**ACTION ITEM:**
Range to output from the entries below: the line containing "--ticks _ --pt" through the line containing "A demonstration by". Set it down exactly, ends included, nothing else.

[RECORDS PROVIDED — start]

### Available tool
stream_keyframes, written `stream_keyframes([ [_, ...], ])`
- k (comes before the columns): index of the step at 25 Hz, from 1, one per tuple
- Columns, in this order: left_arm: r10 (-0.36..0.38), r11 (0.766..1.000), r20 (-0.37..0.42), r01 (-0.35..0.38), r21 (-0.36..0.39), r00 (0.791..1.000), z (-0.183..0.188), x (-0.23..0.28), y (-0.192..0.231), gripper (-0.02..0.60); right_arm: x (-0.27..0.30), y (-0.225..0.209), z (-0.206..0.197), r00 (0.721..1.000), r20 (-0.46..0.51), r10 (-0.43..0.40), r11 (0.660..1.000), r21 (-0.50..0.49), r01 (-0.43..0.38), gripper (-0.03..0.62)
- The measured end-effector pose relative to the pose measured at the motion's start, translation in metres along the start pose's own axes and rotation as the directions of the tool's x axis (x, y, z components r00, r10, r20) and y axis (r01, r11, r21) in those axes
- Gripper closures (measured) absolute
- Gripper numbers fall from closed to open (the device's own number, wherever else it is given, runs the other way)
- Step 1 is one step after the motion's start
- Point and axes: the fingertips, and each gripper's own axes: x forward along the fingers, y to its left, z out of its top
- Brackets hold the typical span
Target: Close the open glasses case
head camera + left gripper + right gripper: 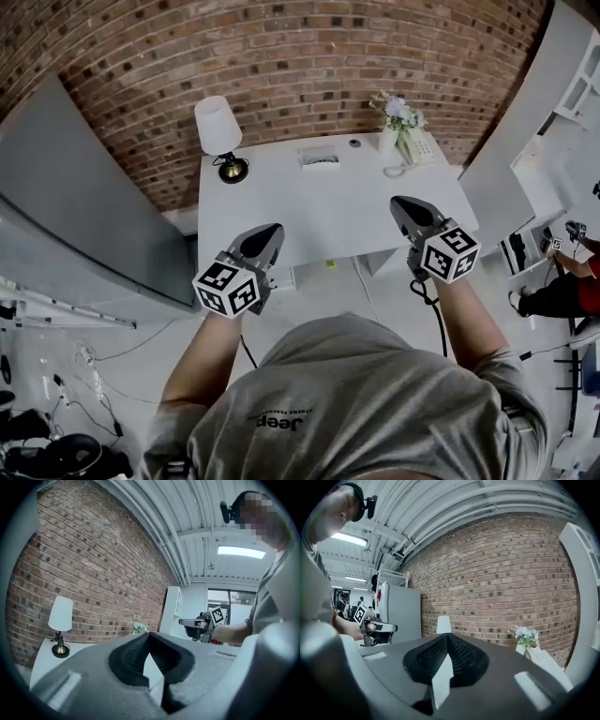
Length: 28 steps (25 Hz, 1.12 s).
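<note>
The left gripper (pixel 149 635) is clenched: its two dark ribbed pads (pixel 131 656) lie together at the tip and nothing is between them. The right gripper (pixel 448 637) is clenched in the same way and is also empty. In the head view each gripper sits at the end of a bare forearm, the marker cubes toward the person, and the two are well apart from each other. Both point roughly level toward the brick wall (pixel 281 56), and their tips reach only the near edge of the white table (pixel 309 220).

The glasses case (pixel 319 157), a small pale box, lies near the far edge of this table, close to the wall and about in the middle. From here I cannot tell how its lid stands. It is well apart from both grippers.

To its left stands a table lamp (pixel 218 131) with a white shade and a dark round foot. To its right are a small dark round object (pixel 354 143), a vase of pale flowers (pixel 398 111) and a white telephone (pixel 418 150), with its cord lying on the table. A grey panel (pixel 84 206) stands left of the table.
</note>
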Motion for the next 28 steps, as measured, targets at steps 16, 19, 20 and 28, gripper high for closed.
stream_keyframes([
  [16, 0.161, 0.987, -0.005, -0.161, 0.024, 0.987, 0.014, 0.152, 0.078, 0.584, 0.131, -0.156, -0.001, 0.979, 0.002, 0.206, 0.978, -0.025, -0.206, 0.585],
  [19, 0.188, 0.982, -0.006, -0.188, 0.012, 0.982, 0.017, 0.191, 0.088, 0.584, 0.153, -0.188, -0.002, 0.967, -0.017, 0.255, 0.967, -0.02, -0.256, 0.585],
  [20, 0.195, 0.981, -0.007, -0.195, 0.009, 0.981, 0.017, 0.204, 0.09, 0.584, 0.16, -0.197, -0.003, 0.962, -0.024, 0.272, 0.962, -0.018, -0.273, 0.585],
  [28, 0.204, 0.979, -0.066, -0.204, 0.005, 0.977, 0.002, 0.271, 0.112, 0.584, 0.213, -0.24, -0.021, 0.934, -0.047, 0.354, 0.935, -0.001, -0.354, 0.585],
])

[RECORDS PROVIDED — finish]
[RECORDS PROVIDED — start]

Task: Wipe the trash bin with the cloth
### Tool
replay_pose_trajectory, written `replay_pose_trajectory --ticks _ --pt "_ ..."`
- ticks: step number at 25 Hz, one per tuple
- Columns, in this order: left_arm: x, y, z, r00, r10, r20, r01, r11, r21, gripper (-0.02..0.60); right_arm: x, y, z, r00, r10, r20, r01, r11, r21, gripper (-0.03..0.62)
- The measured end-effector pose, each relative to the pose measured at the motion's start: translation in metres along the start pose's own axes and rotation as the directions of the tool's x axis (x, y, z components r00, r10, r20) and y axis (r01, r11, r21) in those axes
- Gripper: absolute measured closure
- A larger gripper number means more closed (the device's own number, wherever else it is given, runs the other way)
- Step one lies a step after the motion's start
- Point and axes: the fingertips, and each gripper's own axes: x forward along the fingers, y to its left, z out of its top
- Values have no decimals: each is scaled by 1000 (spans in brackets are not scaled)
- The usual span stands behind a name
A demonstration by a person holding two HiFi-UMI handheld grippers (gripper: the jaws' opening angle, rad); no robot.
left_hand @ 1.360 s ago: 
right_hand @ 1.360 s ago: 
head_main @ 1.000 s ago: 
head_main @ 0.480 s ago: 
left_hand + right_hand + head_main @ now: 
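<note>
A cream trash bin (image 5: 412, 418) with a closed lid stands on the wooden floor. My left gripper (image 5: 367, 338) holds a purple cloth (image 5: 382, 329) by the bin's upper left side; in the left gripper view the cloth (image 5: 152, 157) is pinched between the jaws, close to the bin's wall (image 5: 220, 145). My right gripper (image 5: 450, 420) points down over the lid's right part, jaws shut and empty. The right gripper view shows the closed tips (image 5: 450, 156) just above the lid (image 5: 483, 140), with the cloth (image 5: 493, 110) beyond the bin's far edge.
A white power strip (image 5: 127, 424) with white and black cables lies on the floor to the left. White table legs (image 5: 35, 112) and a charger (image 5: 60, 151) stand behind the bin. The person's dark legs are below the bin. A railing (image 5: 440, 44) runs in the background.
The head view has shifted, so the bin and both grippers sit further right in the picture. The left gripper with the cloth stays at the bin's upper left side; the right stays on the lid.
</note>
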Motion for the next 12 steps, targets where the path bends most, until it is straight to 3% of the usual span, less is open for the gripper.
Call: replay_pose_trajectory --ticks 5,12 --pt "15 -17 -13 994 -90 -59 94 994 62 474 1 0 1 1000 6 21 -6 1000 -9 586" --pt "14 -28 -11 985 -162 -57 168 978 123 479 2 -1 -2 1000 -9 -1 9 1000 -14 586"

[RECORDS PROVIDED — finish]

**RESULT:**
replay_pose_trajectory, written `replay_pose_trajectory --ticks _ --pt "_ ..."`
- ticks: step number at 25 Hz, one per tuple
- Columns, in this order: left_arm: x, y, z, r00, r10, r20, r01, r11, r21, gripper (-0.02..0.60); right_arm: x, y, z, r00, r10, r20, r01, r11, r21, gripper (-0.03..0.62)
- The measured end-effector pose, each relative to the pose measured at the motion's start: translation in metres along the start pose's own axes and rotation as the directions of the tool's x axis (x, y, z components r00, r10, r20) and y axis (r01, r11, r21) in those axes
- Gripper: absolute measured closure
- A larger gripper number means more closed (the device's own number, wherever else it is given, runs the other way)
- Step one lies a step after the motion's start
- Point and axes: the fingertips, and each gripper's own axes: x forward along the fingers, y to its left, z out of its top
- Values have no decimals: each is scaled by 1000 (spans in brackets are not scaled)
- The usual span stands behind a name
A demonstration by a person holding two HiFi-UMI handheld grippers (gripper: the jaws' opening angle, rad); no robot.

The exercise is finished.